What is expected:
Once you have read the listing, print all of it word for word.

==========

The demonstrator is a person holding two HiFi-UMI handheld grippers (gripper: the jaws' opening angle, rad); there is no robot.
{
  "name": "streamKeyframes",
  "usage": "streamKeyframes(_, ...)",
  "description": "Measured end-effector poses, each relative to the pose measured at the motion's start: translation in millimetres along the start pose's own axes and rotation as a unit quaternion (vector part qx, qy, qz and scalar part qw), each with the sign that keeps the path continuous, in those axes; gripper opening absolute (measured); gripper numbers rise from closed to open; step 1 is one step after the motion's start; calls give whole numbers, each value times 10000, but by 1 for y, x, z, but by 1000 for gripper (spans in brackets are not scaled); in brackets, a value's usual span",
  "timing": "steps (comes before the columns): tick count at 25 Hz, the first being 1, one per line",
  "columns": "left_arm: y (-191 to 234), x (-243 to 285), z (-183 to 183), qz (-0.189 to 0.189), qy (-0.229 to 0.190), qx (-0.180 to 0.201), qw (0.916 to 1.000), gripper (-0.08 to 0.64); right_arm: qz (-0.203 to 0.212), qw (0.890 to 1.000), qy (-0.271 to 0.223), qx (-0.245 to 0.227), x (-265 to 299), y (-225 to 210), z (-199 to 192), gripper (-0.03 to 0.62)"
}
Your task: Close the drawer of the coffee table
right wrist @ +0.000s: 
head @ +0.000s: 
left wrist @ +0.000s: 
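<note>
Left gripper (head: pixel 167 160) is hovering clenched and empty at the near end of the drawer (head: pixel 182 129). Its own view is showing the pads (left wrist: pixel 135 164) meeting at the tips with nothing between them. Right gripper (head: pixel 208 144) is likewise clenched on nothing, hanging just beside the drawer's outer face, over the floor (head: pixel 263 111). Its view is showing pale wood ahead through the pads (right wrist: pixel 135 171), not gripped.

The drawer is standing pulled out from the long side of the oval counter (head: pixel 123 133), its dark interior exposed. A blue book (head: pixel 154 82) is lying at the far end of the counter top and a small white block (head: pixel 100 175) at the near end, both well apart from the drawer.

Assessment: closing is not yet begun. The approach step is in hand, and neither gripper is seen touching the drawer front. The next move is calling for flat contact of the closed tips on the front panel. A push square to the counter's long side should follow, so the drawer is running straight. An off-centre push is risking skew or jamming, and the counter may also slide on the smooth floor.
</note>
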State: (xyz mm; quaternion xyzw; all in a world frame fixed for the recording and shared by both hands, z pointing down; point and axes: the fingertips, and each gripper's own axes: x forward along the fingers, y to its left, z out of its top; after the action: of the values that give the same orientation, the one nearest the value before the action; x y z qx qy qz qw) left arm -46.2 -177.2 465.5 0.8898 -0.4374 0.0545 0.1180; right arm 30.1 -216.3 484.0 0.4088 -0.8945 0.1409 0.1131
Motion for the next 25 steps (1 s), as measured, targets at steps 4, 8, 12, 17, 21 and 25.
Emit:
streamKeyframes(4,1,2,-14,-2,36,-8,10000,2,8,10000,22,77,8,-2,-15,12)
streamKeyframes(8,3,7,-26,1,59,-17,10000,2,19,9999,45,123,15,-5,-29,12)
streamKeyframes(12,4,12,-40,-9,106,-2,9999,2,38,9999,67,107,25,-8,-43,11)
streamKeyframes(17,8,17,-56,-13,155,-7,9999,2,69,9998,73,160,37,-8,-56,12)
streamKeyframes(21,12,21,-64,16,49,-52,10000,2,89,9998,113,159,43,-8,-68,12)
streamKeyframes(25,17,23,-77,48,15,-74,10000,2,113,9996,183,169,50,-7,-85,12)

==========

Expected answer:
The demonstrator is a person holding two HiFi-UMI handheld grippers (gripper: the jaws' opening angle, rad); there is no robot.
{
  "name": "streamKeyframes",
  "usage": "streamKeyframes(_, ...)",
  "description": "Measured end-effector poses, each relative to the pose measured at the motion's start: translation in millimetres along the start pose's own axes and rotation as a unit quaternion (vector part qx, qy, qz and scalar part qw), each with the sign that keeps the path continuous, in those axes; gripper opening absolute (measured); gripper numbers rise from closed to open; step 1 is one step after the motion's start; calls give whole numbers, each value times 10000, but by 1 for y, x, z, but by 1000 for gripper (spans in brackets are not scaled); in brackets, a value's usual span",
  "timing": "steps (comes before the columns): tick count at 25 Hz, the first being 1, one per line",
  "columns": "left_arm: y (-191 to 234), x (-243 to 285), z (-183 to 183), qz (-0.189 to 0.189), qy (-0.229 to 0.190), qx (-0.180 to 0.201), qw (0.916 to 1.000), gripper (-0.08 to 0.64); right_arm: qz (-0.203 to 0.212), qw (0.890 to 1.000), qy (-0.271 to 0.223), qx (-0.245 to 0.227), x (-265 to 299), y (-225 to 210), z (-199 to 192), gripper (-0.03 to 0.62)"
}
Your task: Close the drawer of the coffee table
right wrist @ +0.000s: 
head @ +0.000s: 
left wrist @ +0.000s: 
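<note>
Left gripper (head: pixel 167 160) is hovering clenched and empty at the near end of the drawer (head: pixel 182 129). Its own view is showing the pads (left wrist: pixel 135 164) meeting at the tips with nothing between them. Right gripper (head: pixel 208 144) is likewise clenched on nothing, hanging just beside the drawer's outer face, over the floor (head: pixel 263 111). Its view is showing pale wood ahead through the pads (right wrist: pixel 135 171), not gripped.

The drawer is standing pulled out from the long side of the oval counter (head: pixel 123 133), its dark interior exposed. A blue book (head: pixel 154 82) is lying at the far end of the counter top and a small white block (head: pixel 100 175) at the near end, both well apart from the drawer.

Assessment: closing is not yet begun. The approach step is in hand, and neither gripper is seen touching the drawer front. The next move is calling for flat contact of the closed tips on the front panel. A push square to the counter's long side should follow, so the drawer is running straight. An off-centre push is risking skew or jamming, and the counter may also slide on the smooth floor.
</note>
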State: (xyz mm; quaternion xyzw; all in a world frame fixed for the recording and shared by both hands, z pointing down; point and axes: the fingertips, and each gripper's own axes: x forward along the fingers, y to its left, z out of its top; after the action: of the values that give the same orientation, the one nearest the value before the action; x y z qx qy qz qw) left arm -46.2 -177.2 465.5 0.8898 -0.4374 0.0545 0.1180; right arm 30.1 -216.3 484.0 0.4088 -0.8945 0.1409 0.1131
Motion for the next 25 steps (1 s), as measured, targets at steps 4, 8, 12, 17, 21 and 25.
Emit:
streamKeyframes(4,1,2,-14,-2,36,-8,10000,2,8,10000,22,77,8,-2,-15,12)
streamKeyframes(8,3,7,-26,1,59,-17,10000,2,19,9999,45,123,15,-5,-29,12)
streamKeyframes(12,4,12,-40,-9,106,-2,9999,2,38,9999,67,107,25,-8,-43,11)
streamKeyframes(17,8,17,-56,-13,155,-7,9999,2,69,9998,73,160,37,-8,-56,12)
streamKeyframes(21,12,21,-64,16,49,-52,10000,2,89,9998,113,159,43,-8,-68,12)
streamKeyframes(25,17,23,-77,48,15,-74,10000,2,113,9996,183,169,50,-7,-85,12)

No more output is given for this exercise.